§ DATA FOR THIS TASK
◇ ◇ ◇ ◇ ◇
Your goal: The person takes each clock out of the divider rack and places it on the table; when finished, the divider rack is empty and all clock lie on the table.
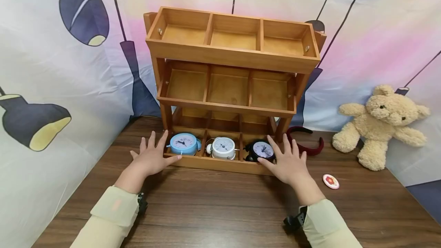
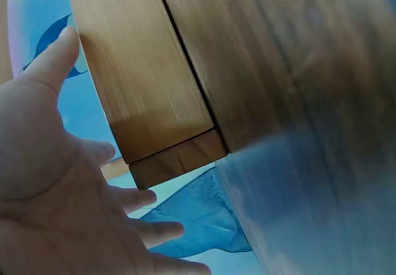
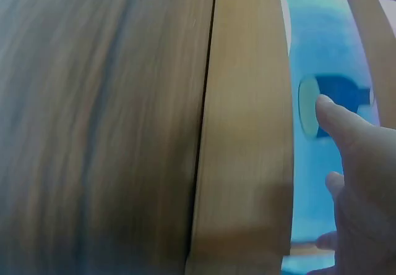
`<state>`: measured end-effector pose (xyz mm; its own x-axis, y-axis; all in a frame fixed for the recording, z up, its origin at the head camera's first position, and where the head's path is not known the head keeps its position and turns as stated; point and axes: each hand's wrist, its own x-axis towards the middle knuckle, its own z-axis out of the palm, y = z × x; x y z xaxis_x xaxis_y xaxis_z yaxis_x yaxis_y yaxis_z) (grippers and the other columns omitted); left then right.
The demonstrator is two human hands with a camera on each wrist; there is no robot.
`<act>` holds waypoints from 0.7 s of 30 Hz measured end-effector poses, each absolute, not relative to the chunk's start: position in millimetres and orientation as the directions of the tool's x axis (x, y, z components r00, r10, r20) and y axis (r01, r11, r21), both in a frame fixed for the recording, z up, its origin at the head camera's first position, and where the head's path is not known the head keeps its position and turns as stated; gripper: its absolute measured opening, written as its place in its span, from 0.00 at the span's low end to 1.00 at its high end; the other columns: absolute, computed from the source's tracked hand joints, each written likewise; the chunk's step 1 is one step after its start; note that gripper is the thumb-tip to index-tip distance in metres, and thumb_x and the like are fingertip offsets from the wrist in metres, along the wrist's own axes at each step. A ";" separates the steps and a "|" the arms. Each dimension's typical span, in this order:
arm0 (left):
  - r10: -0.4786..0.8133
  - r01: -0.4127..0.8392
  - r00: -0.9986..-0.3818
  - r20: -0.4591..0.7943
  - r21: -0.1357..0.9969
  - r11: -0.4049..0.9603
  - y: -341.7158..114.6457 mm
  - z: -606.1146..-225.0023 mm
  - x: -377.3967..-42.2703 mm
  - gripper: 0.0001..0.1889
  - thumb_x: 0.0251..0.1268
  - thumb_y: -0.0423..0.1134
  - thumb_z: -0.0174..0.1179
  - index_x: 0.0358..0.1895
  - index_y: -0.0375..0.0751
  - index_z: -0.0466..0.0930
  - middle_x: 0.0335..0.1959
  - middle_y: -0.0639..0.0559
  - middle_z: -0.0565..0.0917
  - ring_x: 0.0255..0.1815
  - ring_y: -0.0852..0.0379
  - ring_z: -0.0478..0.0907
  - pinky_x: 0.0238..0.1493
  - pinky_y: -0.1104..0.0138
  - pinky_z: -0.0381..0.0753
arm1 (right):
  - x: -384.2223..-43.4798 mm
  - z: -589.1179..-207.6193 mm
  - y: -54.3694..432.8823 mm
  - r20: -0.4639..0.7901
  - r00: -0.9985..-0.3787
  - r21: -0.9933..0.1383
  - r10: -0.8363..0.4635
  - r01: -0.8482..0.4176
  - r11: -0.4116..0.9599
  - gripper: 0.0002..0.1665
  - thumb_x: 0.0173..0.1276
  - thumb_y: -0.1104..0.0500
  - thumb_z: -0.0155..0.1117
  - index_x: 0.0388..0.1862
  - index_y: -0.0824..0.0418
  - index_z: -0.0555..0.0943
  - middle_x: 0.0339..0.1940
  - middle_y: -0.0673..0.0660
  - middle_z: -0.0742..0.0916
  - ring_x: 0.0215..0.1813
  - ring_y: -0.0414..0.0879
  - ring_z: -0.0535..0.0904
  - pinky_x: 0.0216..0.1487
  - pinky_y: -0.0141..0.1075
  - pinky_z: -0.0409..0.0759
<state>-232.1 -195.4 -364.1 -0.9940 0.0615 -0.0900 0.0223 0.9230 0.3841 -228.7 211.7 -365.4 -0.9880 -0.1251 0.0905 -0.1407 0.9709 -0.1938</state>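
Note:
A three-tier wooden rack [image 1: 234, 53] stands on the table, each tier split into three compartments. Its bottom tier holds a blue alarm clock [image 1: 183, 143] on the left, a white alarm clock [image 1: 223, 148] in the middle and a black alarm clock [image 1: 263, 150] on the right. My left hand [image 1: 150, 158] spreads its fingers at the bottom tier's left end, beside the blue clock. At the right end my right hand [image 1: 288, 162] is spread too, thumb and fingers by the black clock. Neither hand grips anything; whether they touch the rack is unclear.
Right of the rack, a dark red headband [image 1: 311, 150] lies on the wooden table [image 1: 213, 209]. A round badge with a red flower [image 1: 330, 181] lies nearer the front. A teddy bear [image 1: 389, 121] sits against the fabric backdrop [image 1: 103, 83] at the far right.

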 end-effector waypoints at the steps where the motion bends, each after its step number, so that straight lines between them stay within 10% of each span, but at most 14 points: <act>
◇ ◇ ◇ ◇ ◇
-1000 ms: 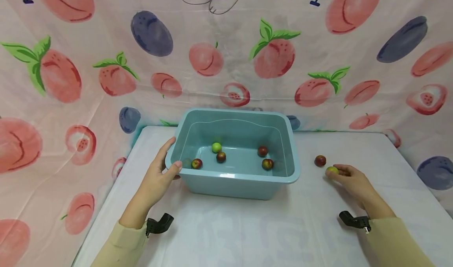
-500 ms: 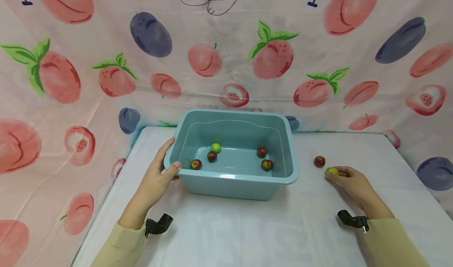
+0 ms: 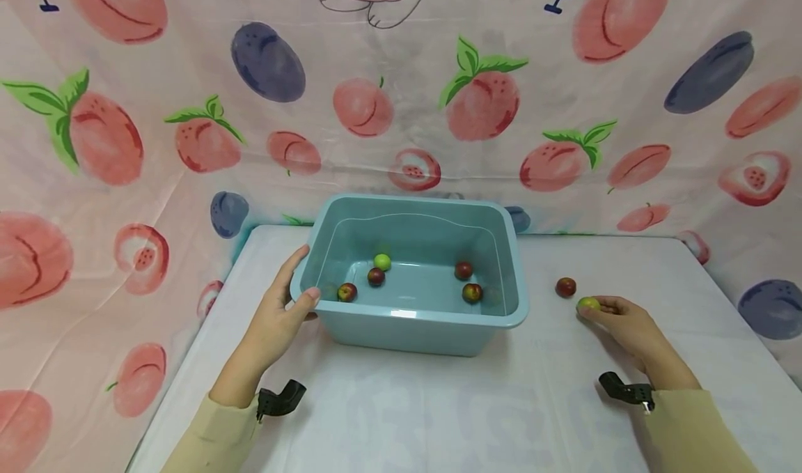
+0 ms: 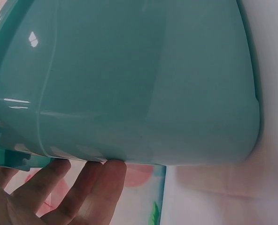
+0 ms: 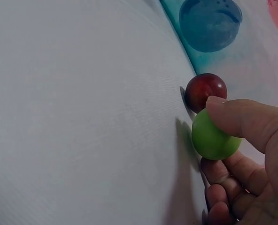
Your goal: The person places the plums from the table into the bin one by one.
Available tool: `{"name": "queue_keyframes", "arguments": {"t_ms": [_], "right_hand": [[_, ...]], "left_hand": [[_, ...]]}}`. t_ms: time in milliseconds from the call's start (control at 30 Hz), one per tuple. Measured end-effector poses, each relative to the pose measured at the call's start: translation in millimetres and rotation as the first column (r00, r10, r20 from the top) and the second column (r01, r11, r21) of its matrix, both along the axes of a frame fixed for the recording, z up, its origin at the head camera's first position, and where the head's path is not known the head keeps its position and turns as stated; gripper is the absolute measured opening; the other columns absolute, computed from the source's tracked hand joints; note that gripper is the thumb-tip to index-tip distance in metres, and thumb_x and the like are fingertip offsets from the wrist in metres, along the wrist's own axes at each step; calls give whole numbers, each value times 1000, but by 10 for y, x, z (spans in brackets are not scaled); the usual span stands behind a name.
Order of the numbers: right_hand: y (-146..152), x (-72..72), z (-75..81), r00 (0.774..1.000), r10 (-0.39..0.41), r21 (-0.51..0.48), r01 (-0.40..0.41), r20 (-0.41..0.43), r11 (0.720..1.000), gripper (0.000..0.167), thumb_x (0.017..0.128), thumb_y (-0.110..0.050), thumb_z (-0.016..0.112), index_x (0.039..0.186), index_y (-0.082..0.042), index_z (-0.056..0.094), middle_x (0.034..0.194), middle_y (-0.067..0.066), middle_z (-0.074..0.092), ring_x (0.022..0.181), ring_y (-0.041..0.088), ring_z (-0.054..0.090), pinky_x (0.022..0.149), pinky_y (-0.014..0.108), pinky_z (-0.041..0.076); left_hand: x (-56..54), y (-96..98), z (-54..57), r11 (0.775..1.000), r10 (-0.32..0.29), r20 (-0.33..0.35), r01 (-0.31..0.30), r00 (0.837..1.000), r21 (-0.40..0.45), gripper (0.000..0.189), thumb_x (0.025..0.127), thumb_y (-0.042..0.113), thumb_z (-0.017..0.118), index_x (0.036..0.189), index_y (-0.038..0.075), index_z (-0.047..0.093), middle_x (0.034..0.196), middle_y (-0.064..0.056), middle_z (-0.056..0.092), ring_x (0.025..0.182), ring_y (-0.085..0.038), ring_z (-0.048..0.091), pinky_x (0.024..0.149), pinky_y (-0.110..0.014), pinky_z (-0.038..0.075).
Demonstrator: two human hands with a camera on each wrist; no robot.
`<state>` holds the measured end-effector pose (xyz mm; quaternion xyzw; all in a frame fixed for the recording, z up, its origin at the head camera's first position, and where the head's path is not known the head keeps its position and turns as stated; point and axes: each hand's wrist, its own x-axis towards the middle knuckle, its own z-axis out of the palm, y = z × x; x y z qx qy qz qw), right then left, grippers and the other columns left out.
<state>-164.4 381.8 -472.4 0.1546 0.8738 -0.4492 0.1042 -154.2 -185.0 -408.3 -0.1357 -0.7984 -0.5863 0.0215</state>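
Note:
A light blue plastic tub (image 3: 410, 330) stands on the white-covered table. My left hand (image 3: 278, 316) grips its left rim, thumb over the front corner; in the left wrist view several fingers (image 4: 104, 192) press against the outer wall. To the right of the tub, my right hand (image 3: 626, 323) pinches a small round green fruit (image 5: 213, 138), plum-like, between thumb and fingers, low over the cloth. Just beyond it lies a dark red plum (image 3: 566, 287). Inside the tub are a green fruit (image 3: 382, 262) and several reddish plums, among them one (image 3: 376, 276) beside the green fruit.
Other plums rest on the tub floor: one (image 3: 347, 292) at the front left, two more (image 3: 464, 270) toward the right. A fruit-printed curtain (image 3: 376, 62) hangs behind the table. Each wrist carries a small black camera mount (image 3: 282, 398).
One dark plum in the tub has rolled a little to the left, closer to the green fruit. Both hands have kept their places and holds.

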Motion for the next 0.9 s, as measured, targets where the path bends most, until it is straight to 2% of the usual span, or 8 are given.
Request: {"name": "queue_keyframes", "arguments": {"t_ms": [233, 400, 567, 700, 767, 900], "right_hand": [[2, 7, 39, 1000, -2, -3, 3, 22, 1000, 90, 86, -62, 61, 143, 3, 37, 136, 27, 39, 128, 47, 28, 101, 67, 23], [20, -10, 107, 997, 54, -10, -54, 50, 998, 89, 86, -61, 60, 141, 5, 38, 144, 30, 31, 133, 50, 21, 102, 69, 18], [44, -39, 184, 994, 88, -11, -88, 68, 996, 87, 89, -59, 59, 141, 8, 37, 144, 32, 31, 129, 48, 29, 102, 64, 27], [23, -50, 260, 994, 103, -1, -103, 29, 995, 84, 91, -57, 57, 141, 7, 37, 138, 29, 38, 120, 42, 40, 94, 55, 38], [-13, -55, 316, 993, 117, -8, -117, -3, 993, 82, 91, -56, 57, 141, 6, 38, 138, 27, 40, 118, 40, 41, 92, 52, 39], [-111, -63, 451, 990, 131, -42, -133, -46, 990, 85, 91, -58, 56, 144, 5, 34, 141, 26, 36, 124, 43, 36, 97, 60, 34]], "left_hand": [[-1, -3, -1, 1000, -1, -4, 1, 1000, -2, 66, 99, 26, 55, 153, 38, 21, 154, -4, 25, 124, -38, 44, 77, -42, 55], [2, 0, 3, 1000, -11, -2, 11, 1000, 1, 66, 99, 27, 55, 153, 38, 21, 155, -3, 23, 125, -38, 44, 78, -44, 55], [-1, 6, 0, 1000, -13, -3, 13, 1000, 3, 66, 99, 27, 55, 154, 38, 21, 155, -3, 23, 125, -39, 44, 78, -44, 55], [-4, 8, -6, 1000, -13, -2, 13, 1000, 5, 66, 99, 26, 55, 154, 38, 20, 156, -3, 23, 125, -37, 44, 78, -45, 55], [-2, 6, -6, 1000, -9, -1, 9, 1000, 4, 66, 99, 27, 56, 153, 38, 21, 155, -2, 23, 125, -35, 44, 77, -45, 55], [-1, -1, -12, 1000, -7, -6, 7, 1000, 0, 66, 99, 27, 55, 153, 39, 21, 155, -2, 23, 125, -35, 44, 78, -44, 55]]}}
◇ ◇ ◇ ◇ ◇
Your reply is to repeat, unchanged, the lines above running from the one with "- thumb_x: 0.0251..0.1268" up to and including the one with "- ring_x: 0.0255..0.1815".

  - thumb_x: 0.0251..0.1268
  - thumb_y: -0.0423..0.1134
  - thumb_z: -0.0174..0.1179
  - index_x: 0.0358..0.1895
  - index_y: -0.0375..0.0751
  - index_z: -0.0466..0.0930
  - middle_x: 0.0335..0.1959
  - middle_y: -0.0639..0.0559
  - middle_z: -0.0565..0.0917
  - ring_x: 0.0255..0.1815

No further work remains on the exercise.